■ Directions ■
If a line of the data below contains the string "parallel", copy it into your answer.

■ Records supplied ■

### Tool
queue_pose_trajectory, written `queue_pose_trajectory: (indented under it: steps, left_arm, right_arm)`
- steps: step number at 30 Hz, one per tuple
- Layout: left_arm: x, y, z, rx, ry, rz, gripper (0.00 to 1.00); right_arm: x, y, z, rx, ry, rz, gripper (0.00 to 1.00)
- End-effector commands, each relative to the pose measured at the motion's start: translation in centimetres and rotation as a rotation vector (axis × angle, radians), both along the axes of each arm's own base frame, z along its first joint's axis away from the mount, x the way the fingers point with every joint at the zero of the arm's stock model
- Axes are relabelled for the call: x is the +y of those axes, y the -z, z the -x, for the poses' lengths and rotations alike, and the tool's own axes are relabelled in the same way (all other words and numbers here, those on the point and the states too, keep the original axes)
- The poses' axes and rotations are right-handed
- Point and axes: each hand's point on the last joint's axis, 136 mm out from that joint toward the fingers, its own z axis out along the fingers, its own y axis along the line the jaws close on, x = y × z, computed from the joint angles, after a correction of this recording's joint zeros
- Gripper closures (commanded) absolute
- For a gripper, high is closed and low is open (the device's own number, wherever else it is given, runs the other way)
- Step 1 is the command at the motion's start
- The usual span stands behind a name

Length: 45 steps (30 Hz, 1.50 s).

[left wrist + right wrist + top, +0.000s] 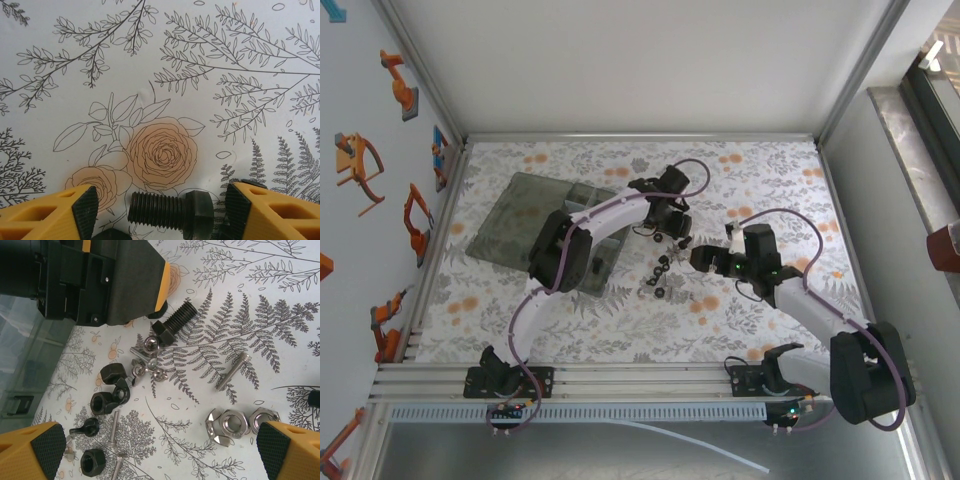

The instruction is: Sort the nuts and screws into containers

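Black bolt (160, 210) clipped by bottom edge; organizer box (515, 215) partly under left arm (600, 215); overhead, fasteners (662, 268) too small to identify.

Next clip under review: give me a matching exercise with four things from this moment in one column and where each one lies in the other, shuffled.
Things:
1. black bolt
2. silver hex nuts
3. organizer box
4. long silver screw

Places:
A. partly under the left arm
B. by itself on the printed cloth
C. between the open left gripper fingers, untouched
D. clustered near one fingertip of the right gripper

Pairs: 1-C, 2-D, 3-A, 4-B
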Motion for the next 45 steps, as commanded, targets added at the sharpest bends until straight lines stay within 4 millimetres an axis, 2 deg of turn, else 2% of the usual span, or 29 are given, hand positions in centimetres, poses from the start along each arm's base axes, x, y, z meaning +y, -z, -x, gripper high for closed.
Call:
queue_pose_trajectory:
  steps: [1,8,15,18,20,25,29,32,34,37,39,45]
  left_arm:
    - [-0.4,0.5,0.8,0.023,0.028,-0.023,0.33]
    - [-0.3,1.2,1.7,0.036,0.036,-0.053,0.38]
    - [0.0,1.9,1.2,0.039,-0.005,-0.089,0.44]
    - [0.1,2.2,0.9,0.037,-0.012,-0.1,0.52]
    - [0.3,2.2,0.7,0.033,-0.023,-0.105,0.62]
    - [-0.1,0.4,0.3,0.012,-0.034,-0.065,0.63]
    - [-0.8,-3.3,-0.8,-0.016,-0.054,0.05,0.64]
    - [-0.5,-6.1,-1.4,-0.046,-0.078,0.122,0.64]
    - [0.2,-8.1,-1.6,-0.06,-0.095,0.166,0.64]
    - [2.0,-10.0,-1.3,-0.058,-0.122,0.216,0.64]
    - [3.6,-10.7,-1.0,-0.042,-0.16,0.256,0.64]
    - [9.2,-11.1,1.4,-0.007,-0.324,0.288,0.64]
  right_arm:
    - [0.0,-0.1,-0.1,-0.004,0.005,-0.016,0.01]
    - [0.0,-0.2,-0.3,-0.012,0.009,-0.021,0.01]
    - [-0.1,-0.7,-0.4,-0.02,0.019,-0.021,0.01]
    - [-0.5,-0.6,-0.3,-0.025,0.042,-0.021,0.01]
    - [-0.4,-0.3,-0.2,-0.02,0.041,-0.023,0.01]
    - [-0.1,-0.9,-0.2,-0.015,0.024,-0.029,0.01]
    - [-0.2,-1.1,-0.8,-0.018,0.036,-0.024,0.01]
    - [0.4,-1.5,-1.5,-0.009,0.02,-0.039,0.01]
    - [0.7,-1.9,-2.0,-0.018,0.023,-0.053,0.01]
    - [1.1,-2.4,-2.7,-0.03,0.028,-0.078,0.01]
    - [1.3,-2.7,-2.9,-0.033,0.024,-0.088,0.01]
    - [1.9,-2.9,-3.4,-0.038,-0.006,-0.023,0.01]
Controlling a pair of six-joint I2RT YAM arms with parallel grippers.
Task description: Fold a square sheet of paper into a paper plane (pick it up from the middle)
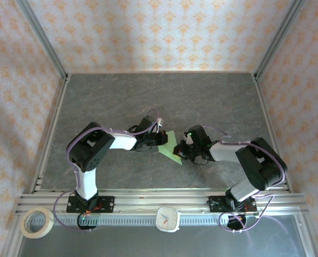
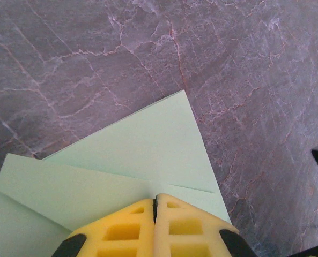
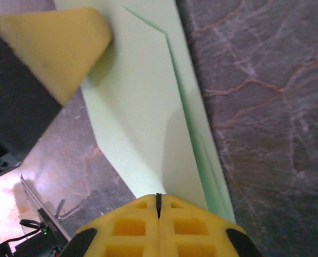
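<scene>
The pale green paper is folded into overlapping flaps with a tapering outline and is held between both arms at the middle of the table. My left gripper is shut on its left end; in the left wrist view the paper spreads out from the closed yellow pads of that gripper. My right gripper is shut on the opposite end. From the right wrist the paper runs away from the right gripper towards the left gripper's yellow finger.
The grey marbled table is boxed in by aluminium posts and patterned walls. On the near ledge lie a roll of tape at the left and a small white clock between the arm bases.
</scene>
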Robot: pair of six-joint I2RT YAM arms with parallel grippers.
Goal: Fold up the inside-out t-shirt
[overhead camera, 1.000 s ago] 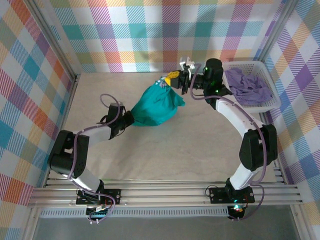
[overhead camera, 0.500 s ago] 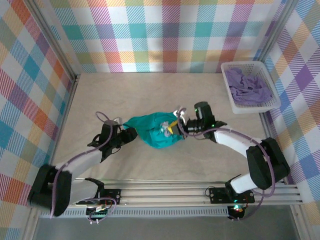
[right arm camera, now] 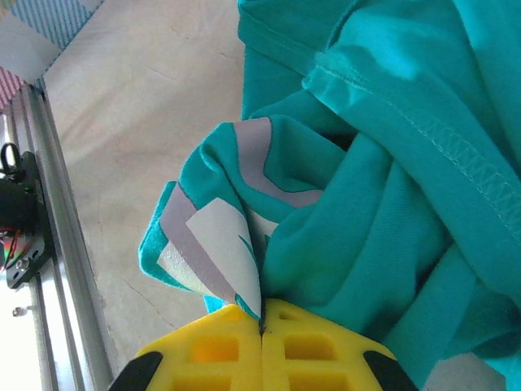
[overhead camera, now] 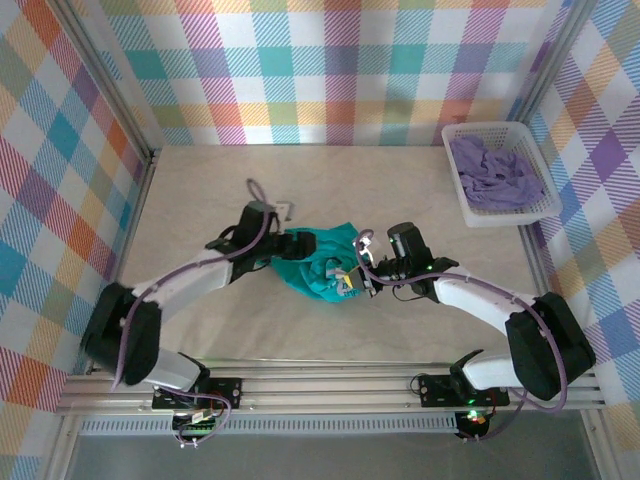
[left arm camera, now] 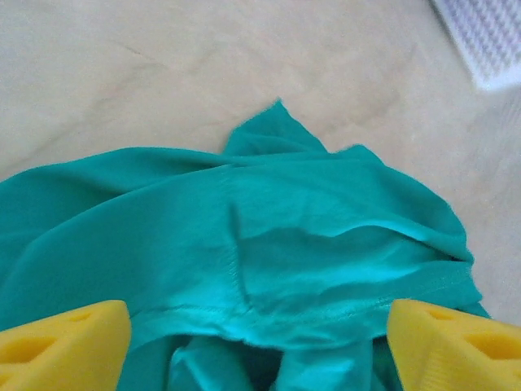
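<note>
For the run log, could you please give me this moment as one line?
left gripper: open at t-shirt edge | right gripper: shut on t-shirt | t-shirt: bunched on table, unfolded

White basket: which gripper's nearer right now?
Right. The right gripper, shut on the teal t-shirt, sits left of and below the white basket in the top view. The left gripper, open, is farther left, on the shirt's other side.
</note>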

■ Your response ■
Controlling a pair of six-joint I2RT YAM arms with parallel grippers.
Robot: pair of six-joint I2RT YAM arms with parallel grippers.

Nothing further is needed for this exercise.